The look Stannis gave her was dark. “Nine mages crossed the sea to hatch Aegon the Third’s cache of eggs. Baelor the Blessed prayed over his for half a year. Aegon the Fourth built dragons of wood and iron. Aerion Brightflame drank wildfire to transform himself. The mages failed, King Baelor’s prayers went unanswered, the wooden dragons burned, and Prince Aerion died screaming.”
Queen Selyse was adamant. “None of these was the chosen of R’hllor. No red comet blazed across the heavens to herald their coming. None wielded Lightbringer, the red sword of heroes. And none of them paid the price. Lady Melisandre will tell you, my lord. Only death can pay for life.”


 

If we accept the dragons as a flaming sword, then Dany fits the prophecy 100%. The others really don't come close.
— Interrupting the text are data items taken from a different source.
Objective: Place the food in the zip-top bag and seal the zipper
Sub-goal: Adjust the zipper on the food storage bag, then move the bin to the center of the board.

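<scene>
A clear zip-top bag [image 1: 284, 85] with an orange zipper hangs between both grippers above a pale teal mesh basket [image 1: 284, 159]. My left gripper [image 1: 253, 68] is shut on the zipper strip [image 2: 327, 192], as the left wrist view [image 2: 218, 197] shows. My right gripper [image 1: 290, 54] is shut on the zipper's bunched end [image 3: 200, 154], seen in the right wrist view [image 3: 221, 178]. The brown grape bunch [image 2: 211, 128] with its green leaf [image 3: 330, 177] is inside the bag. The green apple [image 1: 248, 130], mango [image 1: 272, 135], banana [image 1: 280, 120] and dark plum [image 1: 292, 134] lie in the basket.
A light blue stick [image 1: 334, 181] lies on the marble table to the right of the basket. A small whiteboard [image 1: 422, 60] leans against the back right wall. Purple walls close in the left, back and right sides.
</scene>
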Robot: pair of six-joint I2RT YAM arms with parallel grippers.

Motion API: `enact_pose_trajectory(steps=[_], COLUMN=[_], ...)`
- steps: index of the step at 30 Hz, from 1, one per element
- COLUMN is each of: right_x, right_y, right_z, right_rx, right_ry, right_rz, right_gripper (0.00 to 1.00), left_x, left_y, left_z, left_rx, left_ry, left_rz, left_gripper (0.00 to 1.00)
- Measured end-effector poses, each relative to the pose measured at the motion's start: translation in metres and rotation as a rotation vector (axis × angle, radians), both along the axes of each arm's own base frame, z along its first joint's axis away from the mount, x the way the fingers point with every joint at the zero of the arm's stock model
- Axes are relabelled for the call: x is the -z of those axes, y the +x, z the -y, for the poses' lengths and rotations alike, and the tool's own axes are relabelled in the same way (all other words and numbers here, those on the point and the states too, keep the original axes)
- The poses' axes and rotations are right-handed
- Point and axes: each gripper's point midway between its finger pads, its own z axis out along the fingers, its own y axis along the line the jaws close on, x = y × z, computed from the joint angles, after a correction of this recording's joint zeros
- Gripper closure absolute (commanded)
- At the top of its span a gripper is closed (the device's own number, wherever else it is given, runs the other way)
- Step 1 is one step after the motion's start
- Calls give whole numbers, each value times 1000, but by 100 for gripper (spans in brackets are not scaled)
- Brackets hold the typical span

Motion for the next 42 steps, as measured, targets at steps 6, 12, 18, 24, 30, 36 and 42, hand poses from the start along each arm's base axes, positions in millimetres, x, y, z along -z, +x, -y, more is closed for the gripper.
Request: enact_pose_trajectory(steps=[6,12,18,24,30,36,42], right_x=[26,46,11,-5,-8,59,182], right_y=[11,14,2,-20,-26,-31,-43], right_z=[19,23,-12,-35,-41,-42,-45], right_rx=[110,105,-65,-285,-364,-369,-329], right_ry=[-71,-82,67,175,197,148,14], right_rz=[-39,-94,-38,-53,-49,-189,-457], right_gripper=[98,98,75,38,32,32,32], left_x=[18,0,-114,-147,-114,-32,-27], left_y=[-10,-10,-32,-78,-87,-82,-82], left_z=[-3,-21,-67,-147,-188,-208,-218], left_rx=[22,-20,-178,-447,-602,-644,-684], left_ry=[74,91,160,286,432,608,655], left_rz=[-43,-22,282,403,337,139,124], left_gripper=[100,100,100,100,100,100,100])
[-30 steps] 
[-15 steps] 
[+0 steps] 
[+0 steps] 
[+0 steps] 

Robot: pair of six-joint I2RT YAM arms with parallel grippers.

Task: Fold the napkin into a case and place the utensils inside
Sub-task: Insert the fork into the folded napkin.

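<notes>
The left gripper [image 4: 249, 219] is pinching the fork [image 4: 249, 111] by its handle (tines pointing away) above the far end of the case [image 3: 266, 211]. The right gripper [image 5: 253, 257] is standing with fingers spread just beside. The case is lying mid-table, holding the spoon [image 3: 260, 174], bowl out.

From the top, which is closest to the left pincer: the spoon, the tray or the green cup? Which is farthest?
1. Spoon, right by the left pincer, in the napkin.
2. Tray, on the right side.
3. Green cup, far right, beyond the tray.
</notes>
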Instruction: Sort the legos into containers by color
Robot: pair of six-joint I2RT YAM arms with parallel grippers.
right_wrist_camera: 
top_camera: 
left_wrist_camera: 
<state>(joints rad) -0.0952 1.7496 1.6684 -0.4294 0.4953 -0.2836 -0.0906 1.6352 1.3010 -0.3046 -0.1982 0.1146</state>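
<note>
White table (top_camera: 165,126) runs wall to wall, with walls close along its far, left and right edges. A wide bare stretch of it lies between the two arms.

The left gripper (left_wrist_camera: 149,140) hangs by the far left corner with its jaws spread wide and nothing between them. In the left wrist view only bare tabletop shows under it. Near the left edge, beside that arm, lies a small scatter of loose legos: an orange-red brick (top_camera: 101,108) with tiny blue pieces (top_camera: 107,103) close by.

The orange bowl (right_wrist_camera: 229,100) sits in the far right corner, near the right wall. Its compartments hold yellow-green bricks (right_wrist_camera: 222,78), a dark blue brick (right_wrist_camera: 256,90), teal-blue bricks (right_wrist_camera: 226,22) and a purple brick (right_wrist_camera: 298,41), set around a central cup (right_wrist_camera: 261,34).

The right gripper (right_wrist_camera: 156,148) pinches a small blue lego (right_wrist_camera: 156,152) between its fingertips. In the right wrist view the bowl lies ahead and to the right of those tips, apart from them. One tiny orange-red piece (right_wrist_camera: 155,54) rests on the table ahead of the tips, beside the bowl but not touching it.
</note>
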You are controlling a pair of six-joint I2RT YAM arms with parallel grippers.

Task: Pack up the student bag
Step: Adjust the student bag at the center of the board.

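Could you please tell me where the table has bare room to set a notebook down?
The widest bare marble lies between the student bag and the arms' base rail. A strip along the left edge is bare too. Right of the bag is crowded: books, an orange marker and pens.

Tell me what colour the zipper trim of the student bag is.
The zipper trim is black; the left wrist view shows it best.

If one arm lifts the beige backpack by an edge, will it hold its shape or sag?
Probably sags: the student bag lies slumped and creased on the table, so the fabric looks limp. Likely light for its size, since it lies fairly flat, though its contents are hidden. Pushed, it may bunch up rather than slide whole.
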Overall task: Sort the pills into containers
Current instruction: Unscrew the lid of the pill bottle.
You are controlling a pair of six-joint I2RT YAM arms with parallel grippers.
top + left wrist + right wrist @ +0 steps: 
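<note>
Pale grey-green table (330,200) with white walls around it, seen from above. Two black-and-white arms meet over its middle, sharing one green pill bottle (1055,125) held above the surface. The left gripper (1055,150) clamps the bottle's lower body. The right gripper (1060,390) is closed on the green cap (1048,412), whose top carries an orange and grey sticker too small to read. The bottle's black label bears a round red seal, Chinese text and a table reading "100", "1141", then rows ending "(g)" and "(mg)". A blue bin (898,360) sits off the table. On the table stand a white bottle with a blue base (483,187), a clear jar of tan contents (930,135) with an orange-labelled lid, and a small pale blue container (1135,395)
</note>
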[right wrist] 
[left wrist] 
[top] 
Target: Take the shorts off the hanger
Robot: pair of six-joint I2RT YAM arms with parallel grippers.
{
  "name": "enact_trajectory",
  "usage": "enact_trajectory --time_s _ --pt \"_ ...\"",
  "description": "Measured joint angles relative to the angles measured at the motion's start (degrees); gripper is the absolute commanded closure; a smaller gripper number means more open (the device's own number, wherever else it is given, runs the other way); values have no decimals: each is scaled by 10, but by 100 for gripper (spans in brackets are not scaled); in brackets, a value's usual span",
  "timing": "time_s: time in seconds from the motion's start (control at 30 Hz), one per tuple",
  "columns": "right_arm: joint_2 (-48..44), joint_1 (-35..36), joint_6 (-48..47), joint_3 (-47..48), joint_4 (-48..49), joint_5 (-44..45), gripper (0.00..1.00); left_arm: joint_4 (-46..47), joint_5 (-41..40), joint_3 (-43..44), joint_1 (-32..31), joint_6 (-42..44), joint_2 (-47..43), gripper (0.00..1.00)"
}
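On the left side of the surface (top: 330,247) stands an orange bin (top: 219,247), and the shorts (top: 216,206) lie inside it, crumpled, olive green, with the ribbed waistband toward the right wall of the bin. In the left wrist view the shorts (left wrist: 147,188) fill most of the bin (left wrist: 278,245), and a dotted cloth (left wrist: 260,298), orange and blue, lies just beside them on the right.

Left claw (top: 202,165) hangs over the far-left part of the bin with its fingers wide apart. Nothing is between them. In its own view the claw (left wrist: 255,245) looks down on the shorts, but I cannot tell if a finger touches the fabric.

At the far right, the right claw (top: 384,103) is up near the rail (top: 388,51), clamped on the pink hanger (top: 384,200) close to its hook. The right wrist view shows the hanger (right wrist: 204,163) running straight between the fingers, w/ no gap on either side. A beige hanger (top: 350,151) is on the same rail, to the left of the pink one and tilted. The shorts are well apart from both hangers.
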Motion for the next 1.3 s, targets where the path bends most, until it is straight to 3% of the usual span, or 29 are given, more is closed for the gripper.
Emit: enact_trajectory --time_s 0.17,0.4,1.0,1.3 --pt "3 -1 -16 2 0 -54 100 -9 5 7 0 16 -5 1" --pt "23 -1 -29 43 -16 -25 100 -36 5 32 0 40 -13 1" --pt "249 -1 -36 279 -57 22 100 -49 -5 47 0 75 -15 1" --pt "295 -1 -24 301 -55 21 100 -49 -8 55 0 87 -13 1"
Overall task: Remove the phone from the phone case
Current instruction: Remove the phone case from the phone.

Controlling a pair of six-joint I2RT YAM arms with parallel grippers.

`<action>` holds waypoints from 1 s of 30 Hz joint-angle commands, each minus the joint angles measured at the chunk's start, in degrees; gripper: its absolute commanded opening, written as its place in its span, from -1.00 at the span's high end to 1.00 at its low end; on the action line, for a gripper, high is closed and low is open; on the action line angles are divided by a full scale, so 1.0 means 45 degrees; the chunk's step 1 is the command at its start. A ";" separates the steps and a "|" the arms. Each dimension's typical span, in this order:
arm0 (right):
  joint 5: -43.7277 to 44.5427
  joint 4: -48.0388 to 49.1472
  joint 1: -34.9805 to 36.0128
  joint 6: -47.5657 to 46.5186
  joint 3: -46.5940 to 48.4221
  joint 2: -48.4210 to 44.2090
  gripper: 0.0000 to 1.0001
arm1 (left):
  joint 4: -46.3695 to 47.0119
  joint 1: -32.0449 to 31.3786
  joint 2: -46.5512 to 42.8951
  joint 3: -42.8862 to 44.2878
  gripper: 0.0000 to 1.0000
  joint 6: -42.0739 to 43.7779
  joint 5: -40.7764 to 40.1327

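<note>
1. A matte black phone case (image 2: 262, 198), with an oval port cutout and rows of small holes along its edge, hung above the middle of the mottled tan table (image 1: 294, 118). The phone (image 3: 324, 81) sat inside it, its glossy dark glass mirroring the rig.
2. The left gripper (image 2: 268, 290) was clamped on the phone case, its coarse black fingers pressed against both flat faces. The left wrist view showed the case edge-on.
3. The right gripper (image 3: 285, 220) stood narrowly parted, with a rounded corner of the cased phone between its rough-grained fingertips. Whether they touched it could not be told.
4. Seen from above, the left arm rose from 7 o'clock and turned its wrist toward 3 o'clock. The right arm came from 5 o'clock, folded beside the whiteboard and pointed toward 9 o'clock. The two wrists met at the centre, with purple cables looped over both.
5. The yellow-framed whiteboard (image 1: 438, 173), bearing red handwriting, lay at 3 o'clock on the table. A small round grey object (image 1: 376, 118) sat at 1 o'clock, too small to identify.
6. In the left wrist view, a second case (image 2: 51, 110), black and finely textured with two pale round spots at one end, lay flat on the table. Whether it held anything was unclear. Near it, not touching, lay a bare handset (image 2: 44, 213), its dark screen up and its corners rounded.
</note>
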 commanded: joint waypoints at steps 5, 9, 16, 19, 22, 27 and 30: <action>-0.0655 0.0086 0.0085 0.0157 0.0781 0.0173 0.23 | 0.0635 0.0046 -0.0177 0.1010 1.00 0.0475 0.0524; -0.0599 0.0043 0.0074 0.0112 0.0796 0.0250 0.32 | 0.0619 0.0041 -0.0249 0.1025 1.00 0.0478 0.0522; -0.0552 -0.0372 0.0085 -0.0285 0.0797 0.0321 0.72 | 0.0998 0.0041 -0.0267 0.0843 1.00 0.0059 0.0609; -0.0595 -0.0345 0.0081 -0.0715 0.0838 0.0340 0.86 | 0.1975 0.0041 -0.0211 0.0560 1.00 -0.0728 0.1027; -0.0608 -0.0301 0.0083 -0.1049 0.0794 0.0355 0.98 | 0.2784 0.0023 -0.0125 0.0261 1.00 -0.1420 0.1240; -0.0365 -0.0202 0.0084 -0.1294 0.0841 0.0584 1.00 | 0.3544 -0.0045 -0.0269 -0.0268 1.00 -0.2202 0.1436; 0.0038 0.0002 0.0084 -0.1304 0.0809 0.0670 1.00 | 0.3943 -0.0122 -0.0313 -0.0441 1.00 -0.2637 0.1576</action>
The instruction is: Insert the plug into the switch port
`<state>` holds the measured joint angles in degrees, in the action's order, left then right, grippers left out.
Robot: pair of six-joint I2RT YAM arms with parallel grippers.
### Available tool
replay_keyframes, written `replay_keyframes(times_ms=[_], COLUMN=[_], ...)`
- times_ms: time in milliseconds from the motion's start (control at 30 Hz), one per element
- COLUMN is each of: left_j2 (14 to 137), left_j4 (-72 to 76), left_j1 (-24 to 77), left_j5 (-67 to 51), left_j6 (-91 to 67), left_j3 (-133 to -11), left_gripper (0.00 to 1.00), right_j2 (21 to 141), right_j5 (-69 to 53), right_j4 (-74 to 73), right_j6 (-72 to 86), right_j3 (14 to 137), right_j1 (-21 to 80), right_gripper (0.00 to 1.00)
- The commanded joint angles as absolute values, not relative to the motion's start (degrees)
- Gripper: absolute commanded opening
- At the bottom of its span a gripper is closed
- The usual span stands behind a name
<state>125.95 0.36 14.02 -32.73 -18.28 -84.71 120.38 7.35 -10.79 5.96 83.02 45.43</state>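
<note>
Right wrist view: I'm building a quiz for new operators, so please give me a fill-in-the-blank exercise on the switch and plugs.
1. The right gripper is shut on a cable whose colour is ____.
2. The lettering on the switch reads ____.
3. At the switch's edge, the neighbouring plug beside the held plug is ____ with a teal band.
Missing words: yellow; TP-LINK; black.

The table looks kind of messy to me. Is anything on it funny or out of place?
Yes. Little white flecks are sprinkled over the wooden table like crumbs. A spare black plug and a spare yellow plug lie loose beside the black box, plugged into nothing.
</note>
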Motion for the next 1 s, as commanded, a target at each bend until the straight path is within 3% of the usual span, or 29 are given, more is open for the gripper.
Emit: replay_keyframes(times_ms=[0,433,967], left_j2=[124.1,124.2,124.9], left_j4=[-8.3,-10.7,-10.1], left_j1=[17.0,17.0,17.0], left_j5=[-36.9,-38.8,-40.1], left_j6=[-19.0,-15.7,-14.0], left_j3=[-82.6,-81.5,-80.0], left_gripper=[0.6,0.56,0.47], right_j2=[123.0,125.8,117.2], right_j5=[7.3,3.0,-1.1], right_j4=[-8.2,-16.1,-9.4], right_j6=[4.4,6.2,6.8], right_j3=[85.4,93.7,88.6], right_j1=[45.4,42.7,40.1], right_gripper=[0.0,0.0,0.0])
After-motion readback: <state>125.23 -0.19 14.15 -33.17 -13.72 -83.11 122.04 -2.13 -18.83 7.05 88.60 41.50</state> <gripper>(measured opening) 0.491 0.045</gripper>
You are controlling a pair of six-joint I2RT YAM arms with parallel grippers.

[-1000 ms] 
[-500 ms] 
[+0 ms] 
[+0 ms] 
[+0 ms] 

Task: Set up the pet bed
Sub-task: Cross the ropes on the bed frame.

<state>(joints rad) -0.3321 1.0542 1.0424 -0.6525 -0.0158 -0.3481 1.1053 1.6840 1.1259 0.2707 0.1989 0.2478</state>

Jon was not born amidst salt and smoke - he was born in a tower in the dry mountains of Dorne (and that's only if he is Rhaegar's son, but if he's not, then he is not of Aerys and Rhaella's line and has no link to fire at all, making him even less qualified). 

If Aegon is real and born on Dragonstone, he still missed the window of time while the star was bleeding to acquire a flaming sword. It was a short window, maybe a few weeks, at the very end of AGOT and first half of ACOK. Neither Jon nor Aegon did anything special during this time. The red star bleeding is directly linked with AA's rebirth and drawing his sword from the fire - and neither of these events, even metaphorically, happened to the other two potential Dragons in our story. Dany, on the other hand, literally woke dragons from stone the very night that the red comet appeared, after sacrificing her husband in a perfect AA parallel. 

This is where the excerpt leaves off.